The Party engages in repression without legal authority
The Party not only directs the state. It runs a parallel state. The Party does not need the law or the courts to engage in repression. Sometimes, it uses the police and the prisons without any law which supports their activity. The Party has as well its own cadres and detention centres which engage in repression.
When I first learned about the repression of Falun Gong, I had assumed that it had been banned. But it never was. There is no law against the practice of Falun Gong, in spite of the massive detention of Falun Gong practitioners.
Some Falun Gong practitioners are prosecuted and convicted, but not for the offense of practising Falun Gong, an offence which does not exist. They were rather prosecuted for the vague offense of disrupting social order, which can mean more or less anything the Party wants it to mean.
It is quite common for Party officials to justify their repression of Falun Gong by saying that the laws must be respected. Yet, there are no anti-Falun Gong laws to respect.
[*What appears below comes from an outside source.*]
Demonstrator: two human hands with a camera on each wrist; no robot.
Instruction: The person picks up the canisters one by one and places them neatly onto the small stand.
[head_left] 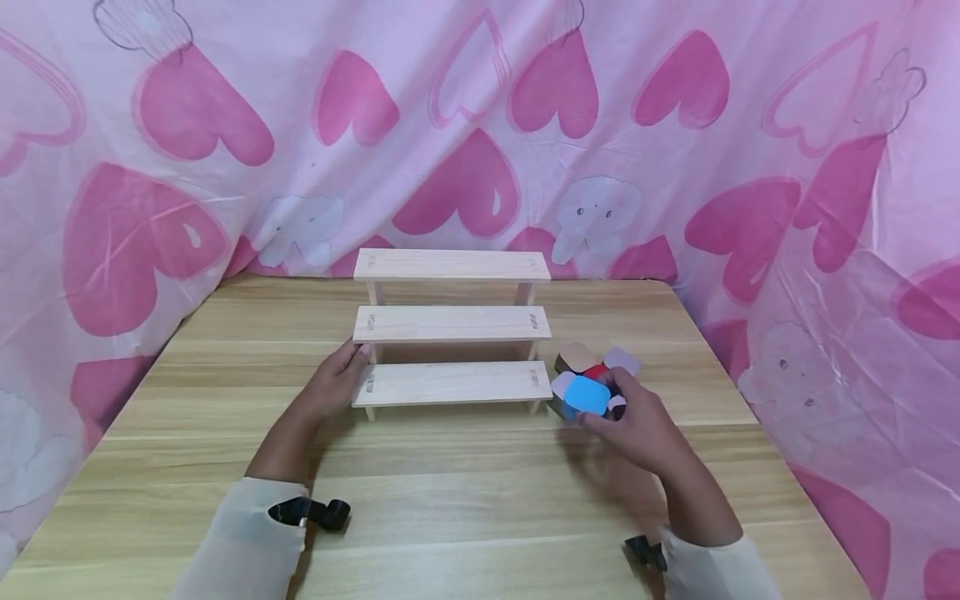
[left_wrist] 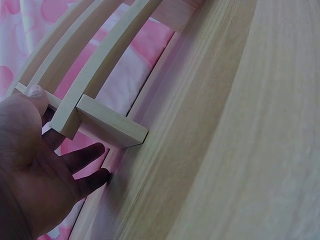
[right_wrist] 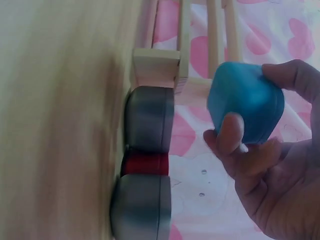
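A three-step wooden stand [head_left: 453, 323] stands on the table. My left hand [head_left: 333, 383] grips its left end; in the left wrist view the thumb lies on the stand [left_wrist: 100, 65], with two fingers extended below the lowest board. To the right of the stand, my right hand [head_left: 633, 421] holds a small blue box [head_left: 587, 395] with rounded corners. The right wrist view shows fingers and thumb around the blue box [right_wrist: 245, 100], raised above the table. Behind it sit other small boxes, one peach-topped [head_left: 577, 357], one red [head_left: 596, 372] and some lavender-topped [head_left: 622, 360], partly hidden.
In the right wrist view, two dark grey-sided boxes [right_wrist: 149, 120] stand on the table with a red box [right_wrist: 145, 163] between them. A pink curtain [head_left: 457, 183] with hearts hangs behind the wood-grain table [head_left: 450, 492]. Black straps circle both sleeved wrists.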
One example can be drawn from the Olympics. According to an Associated Press report of November 8, 2007, Li Zhanjun, director of the Beijing Olympics media centre, in reacting to news stories of a Bible ban during the Olympics said texts and other items from major religious groups that are brought into China for personal use by athletes and visitors are permitted. Li also said religious services Christian, Muslim, Jewish, Hindu and Buddhist will be available to athletes in the Olympic Village. However, he said, the policies do not apply to Falun Gong. Li said
“Falun Gong texts, Falun Gong activities in China are forbidden. Foreigners who come to China must respect and abide by the laws of China.”
Similarly, when I heard of the 610 office, a vast bureaucracy spreading throughout China with the operational responsibility of repressing Falun Gong, I had assumed it was a state office. The office was nicknamed 610 for the date, June 10th 1999, when the Party Standing Committee decided to repress Falun Gong. It is formally called the Office for Dealing with Heretical Religions.
However, the 610 office is not a state institution. It is a Party institution. It is the element of the Party which tells the state officials what to do about Falun Gong, whom to arrest, whom to torture, whom to release.
Moreover, it is not one office, but rather a network of offices throughout the country. Every police station, every government enterprise and bureaucracy has its own 610 component. It is a vast parallel Party structure spread throughout China.
The Party shift to capitalism left a moral vacuum
The shift in China from socialism to capitalism led to a moral vacuum. Communist socialism was economic gibberish, but it had a simple moral line – from each according to his means, to each according to his needs. Socialist communism was a form of communitarianism.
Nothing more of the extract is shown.